En ce qui concerne la décision de rétention du passeport de M. B… :
19. En premier lieu, dès lors que la retenue du passeport de M. B… est fondée sur la décision portant obligation de quitter le territoire français prise à son encontre et que cette décision n’est pas annulée, M. B… n’est pas fondé à demander l’annulation par voie de conséquence de la décision de rétention de son passeport.
20. En dernier lieu, aux termes de l’article L. 814-1 du même code : « L’autorité administrative compétente, les services de police et les unités de gendarmerie sont habilités à retenir le passeport ou le document de voyage des personnes de nationalité étrangère en situation irrégulière.
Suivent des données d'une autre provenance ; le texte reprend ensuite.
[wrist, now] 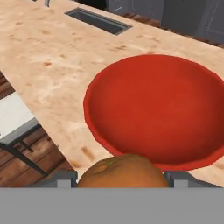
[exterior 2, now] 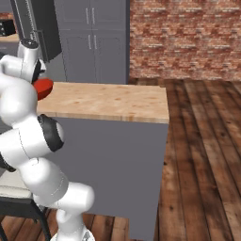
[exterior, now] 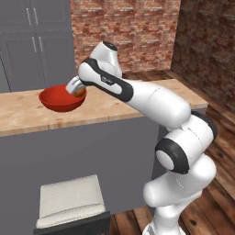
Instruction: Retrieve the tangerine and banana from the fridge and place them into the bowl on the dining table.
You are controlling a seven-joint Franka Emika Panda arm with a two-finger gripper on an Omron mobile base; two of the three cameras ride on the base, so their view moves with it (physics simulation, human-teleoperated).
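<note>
- The wide, shallow, glossy red bowl (exterior: 60, 98) sits on the long light wooden desk (exterior: 110, 108) with the plain grey base. Its hollow is seen from above in the hand view (wrist: 157, 109), and the part of the hollow in sight holds nothing.
- The small round orange tangerine (wrist: 123, 171) is not in the bowl. It sits between the two dark finger tips of the tool (wrist: 122, 179), just outside the bowl's near rim and above it.
- From the left base view the tangerine (exterior: 81, 92) shows as an orange patch at the tip of the tool (exterior: 78, 90), right at the bowl's right-hand rim.
- The tool stands wide, its two tips closed on the tangerine, one at each side of the fruit.
- The tangerine is round and has no long axis; a small dimple on its skin faces up and toward the hand camera.
- From the right base view only a red edge of the bowl (exterior 2: 43, 87) peeks out beside the white arm, at the left end of the desk (exterior 2: 113, 101).
- Beyond the bowl, a dark rectangular slot (wrist: 98, 20) is let into the desk top.
- Below the desk edge nearest the bowl stands a pale cushioned stool (exterior: 69, 202) on a dark frame.
</note>
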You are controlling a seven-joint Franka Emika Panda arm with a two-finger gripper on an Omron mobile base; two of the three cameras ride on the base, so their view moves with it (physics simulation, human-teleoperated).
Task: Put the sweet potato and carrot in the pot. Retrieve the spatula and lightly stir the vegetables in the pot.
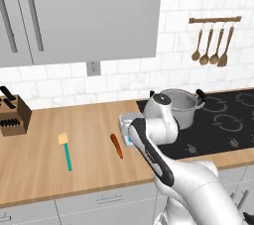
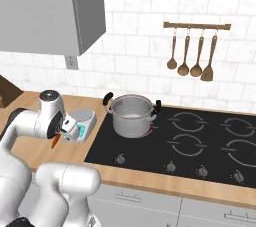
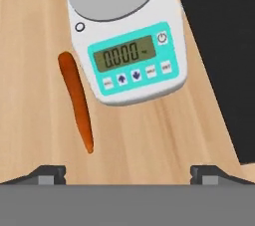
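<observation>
— Countertop (image 1: 59, 120): how is it surfaced?
— Smooth pale wood grain is seen, butted against the glossy black hob (image 2: 200, 136).
— And on the hob?
— The round, shiny steel pot (image 2: 131, 114) is stood there, black handles at its sides.
— Smaller things?
— A white rounded scale (image 3: 124, 36) with a teal panel is set beside the slim tapered carrot (image 3: 75, 99); the teal-handled spatula (image 1: 65, 150) is laid well apart.
— The gripper (image 3: 127, 172)?
— Its fingertips are held wide apart above the wood, nothing clasped.
</observation>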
Ils leur remettent en échange un récépissé valant justification de leur identité et sur lequel sont mentionnées la date de retenue et les modalités de restitution du document retenu. ».
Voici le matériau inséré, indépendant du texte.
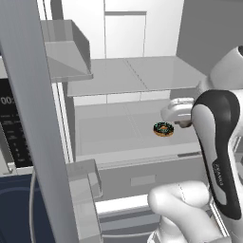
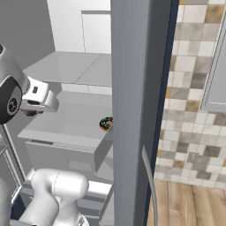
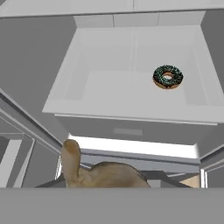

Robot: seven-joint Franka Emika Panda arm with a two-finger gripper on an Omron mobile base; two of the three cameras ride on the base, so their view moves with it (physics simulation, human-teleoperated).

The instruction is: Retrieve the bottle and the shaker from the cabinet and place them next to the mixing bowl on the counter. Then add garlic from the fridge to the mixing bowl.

21. Il ressort des pièces du dossier que l’intéressé s’est vu remettre le récépissé valant justification d’identité, lequel mentionnait la date de retenue du 20 février 2024 ainsi que les modalités de restitution du document retenu, conformément aux dispositions de l’article L. 814-1 du code de l’entrée et du séjour des étrangers et du droit d’asile. Par suite, le moyen tiré de l’erreur de droit qu’aurait commise le préfet de l’Ariège au regard des dispositions précitées, doit être écarté.
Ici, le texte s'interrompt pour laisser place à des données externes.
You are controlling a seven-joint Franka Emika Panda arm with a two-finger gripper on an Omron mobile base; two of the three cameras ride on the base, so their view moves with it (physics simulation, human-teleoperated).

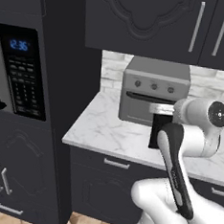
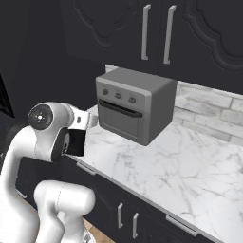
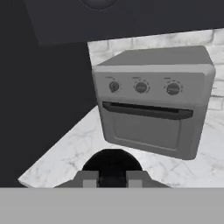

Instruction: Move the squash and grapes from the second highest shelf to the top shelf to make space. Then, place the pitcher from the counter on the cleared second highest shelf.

22. Il résulte de tout ce qui précède que M. B… n’est pas fondé à soutenir que c’est à tort que, par le jugement attaqué, le magistrat désigné par la présidente du tribunal administratif de Toulouse a rejeté sa demande d’annulation des arrêtés préfectoraux du 15 février 2024. Par voie de conséquence, ses conclusions à fin d’injonction et d’astreinte et celles présentées sur le fondement de l’article L. 761-1 du code de justice administrative et de l’article 37 de la loi du 10 juillet 1991, ne peuvent qu’être rejetées.
DÉCIDE:
Article 1er : La requête de M. B… est rejetée.
Article 2 : Le présent arrêt sera notifié à M. A… B… et au ministre de l’intérieur.
Copie en sera adressée au préfet de l’Ariège.
Délibéré après l’audience du 17 mars 2026 à laquelle siégeaient :
M. Romnicianu, président,
M. Bentolila, président-assesseur,
Mme Beltrami, première conseillère.
Rendu public par mise à disposition au greffe le 31 mars 2026.
La rapporteure,
K. Beltrami
Le président,
M. Romnicianu
Le greffier,
R. Chevrier
La République mande et ordonne au ministre de l’intérieur en ce qui le concerne ou à tous commissaires de justice à ce requis en ce qui concerne les voies de droit commun contre les parties privées, de pourvoir à l’exécution de la présente décision.